Simone de Beauvoir fut sans doute l'une des femmes les plus influentes de son siècle. Son oeuvre, considérable, se déploie dans trois directions principales : une série de romans dont les meilleurs se situent au début de son parcours ; un vaste ensemble autobiographique commencé en 1958 et achevé, en même temps que son oeuvre même, en 1981 ; et plusieurs essais , enfin, d'où émerge "Le Deuxième Sexe". Depuis le succès de son premier roman, "L'invitée" (1943), elle n'a cessé, sa vie durant, d'occuper une place dans l'actualité et de susciter des controverses. Attaquée avec virulence, elle recueillit aussi l'admiration inconditionnelle d'autres lecteurs.
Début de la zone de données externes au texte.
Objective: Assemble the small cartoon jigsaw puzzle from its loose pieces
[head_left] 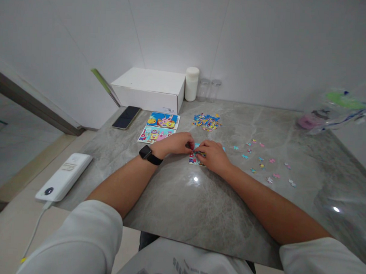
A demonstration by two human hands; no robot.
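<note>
A partly assembled jigsaw puzzle (196, 160) lies flat on the grey marbled table, partly covered by both hands. My left hand (180, 143), with a black watch on its wrist, touches the puzzle's left side with thumb and fingers drawn together. From the right, my right hand (214, 155) rests over the puzzle, fingers bent and pinched at its middle. Whatever small thing sits between the fingertips is too small to make out. Just beyond the left hand lie colourful cartoon picture cards (162, 120). A heap of loose puzzle pieces (207, 121) sits behind the puzzle.
Several scattered puzzle pieces (262, 166) lie at the right. A phone (127, 117), a white box (148, 89), a white bottle (191, 84) and two clear jars (209, 91) stand along the back. A white power bank (64, 176) is at the left edge; a plastic bag (335, 111) at far right.
</note>
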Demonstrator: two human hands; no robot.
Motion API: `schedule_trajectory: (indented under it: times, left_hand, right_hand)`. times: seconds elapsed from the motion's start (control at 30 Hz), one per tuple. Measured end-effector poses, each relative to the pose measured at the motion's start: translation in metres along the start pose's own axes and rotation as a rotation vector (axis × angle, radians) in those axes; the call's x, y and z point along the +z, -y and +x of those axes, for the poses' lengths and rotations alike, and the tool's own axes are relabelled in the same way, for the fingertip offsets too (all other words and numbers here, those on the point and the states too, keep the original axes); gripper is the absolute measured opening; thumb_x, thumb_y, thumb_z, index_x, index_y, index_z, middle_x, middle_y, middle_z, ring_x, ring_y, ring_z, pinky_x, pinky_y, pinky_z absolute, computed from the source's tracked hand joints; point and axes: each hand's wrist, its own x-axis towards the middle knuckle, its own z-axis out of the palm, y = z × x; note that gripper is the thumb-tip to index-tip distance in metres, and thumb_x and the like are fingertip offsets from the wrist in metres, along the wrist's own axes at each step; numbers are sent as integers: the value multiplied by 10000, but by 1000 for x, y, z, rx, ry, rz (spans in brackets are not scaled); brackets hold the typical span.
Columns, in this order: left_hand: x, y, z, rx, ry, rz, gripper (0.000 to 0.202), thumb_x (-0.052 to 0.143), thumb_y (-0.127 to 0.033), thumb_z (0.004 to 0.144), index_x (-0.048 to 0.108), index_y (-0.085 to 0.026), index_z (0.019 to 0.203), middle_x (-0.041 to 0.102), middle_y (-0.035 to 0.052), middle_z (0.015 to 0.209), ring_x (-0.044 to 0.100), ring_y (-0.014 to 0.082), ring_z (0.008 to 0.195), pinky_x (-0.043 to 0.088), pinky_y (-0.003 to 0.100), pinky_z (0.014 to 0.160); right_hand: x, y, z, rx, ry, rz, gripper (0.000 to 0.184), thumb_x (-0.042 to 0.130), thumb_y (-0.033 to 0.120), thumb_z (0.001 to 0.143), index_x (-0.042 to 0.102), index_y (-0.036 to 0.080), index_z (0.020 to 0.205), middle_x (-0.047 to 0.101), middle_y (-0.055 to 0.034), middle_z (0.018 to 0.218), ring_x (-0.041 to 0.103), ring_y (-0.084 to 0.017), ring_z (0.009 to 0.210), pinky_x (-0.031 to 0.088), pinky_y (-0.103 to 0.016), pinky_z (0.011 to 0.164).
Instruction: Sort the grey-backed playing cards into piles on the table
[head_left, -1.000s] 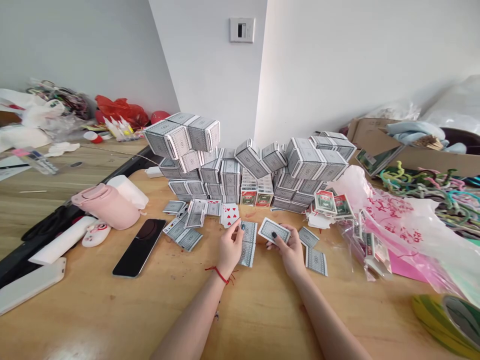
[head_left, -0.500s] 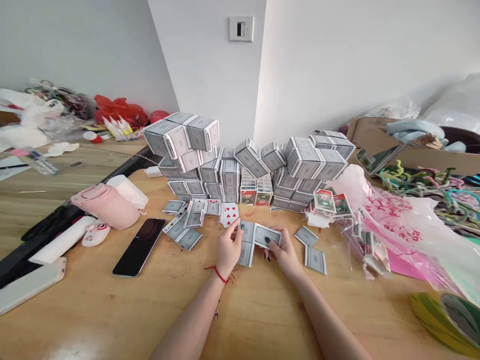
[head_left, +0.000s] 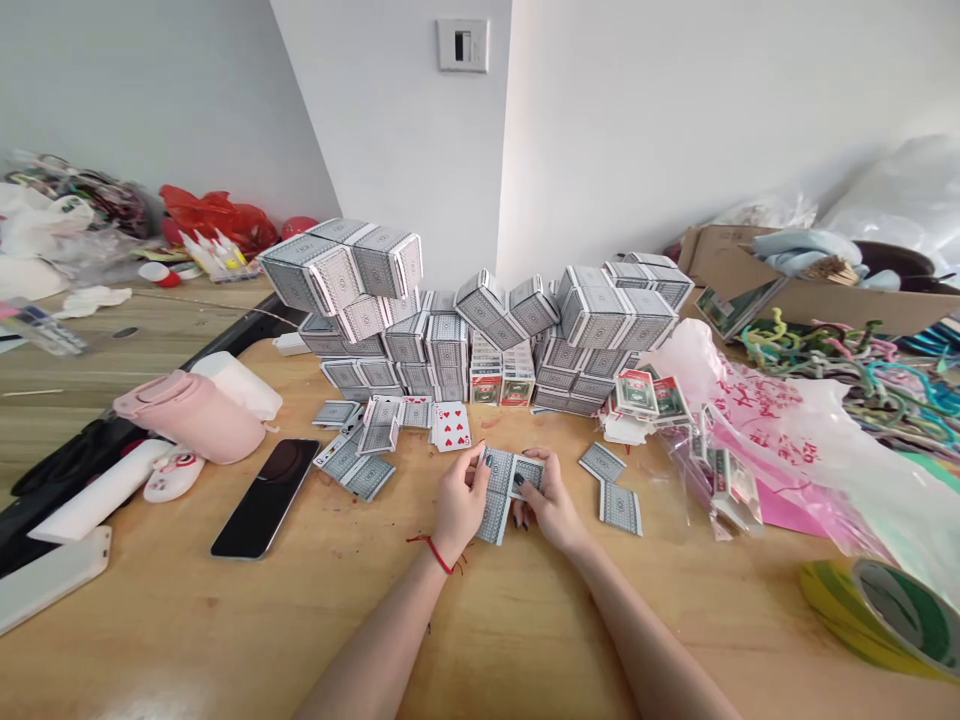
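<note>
My left hand (head_left: 460, 500) is closed on a folded piece of playing cards (head_left: 496, 508) with grey patterned backs, held just above the table. In my right hand (head_left: 549, 498), thumb on top, is another playing card (head_left: 528, 474), back side up, its left edge meeting the left hand's piece. Whether the two are joined I cannot tell. Beyond the hands stand stacked blocks (head_left: 600, 310) built of cards with the same backs. Nearer lie a face-up six of hearts (head_left: 451, 427) and several loose cards (head_left: 358, 470) at left. Two more folded cards (head_left: 619, 507) lie right of my right hand.
A phone (head_left: 266, 498), a pink cup (head_left: 195, 415) and a white mouse (head_left: 174, 472) lie at left. Card boxes (head_left: 637, 392), a pink-and-clear plastic bag (head_left: 780, 400) and a yellow-green tape roll (head_left: 862, 610) are at right. A cardboard box (head_left: 885, 305) stands behind.
My right hand has moved left, bringing its card closer against the piece in my left hand. The camera view has shifted slightly.
</note>
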Motion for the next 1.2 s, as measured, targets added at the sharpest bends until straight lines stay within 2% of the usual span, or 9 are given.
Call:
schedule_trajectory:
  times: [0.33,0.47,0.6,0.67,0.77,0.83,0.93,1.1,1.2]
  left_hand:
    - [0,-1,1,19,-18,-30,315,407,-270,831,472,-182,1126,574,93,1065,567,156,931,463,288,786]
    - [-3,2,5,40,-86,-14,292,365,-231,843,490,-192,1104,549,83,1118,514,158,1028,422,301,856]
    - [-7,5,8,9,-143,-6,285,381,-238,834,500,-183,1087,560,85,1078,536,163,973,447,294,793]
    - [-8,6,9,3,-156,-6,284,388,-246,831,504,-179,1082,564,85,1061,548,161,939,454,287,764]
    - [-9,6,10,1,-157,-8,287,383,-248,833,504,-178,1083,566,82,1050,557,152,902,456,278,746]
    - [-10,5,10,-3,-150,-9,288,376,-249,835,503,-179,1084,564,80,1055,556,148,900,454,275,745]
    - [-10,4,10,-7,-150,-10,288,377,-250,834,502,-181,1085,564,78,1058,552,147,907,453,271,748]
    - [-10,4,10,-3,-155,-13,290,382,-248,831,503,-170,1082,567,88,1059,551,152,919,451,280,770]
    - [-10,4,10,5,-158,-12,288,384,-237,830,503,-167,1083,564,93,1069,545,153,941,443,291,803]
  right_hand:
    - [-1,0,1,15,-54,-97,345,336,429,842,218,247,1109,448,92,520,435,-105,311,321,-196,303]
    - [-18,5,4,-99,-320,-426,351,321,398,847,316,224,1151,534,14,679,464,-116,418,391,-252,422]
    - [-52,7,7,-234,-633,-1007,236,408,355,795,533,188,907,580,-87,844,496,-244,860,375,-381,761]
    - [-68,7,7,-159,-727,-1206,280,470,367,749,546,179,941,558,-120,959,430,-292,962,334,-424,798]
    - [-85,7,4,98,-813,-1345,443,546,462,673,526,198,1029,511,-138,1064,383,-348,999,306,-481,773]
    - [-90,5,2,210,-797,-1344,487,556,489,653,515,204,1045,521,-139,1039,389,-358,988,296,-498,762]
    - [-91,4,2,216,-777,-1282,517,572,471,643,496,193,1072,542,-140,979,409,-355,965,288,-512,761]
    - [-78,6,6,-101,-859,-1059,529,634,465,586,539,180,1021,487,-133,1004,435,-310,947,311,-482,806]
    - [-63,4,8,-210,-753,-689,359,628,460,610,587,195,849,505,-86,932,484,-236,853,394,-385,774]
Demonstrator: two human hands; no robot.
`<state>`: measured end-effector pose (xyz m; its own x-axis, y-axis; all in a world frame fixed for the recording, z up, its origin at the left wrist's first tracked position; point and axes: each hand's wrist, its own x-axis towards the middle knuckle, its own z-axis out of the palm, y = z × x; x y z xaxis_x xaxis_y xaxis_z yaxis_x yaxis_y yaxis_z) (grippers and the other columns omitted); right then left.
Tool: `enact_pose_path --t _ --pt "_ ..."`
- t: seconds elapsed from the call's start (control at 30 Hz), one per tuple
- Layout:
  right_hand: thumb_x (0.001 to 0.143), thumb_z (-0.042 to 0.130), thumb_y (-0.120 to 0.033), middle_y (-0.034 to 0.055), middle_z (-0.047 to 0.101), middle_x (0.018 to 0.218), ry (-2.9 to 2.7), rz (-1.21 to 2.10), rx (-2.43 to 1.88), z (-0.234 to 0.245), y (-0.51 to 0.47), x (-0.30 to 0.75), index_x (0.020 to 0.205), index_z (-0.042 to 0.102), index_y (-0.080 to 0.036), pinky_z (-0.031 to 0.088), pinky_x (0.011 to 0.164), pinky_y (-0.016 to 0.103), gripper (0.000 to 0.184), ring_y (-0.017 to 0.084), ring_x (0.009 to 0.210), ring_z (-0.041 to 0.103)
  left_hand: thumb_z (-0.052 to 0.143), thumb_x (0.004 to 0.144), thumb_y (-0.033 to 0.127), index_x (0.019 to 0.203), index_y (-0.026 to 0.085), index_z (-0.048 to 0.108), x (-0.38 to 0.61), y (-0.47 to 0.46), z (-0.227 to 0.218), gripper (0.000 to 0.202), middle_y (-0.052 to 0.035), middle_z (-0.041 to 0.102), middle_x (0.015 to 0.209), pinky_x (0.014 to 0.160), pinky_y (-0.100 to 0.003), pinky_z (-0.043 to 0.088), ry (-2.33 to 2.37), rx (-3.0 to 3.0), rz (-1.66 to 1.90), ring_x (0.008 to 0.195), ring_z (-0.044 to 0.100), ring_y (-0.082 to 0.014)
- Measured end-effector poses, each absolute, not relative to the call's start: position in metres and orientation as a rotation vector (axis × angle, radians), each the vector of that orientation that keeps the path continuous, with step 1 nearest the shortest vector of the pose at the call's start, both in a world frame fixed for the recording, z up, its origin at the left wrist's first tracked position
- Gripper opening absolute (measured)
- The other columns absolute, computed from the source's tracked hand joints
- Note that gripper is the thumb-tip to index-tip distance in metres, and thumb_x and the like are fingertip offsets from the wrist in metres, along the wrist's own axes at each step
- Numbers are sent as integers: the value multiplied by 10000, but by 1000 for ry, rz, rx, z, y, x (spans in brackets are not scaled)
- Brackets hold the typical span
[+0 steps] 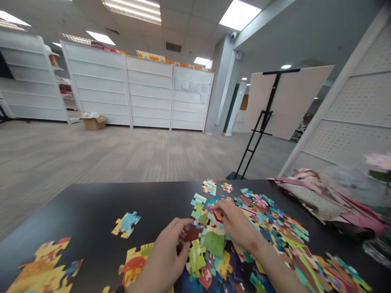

Mais ses partisans furent à leur tour désorientés par l'épilogue amer de "La force des choses" (1963), comme par le ton nouveau qu'elle adopta dans ses dernières fictions. L'impact de ses différentes oeuvres s'est modifié : au cours de sa vie , l'autobiographe a fini par éclipser la romancière ; quant au rayonnement du "Deuxième Sexe", il n'a cessé de s'amplifier. Par ailleurs, alors que la critique française semble la bouder depuis les années 1980, les études anglo-américaines qui lui sont consacrées se développent, substituant à la perspective philosophique ou politique qui prévalait en France antérieurement, une approche surtout féministe de sa vie comme de son oeuvre.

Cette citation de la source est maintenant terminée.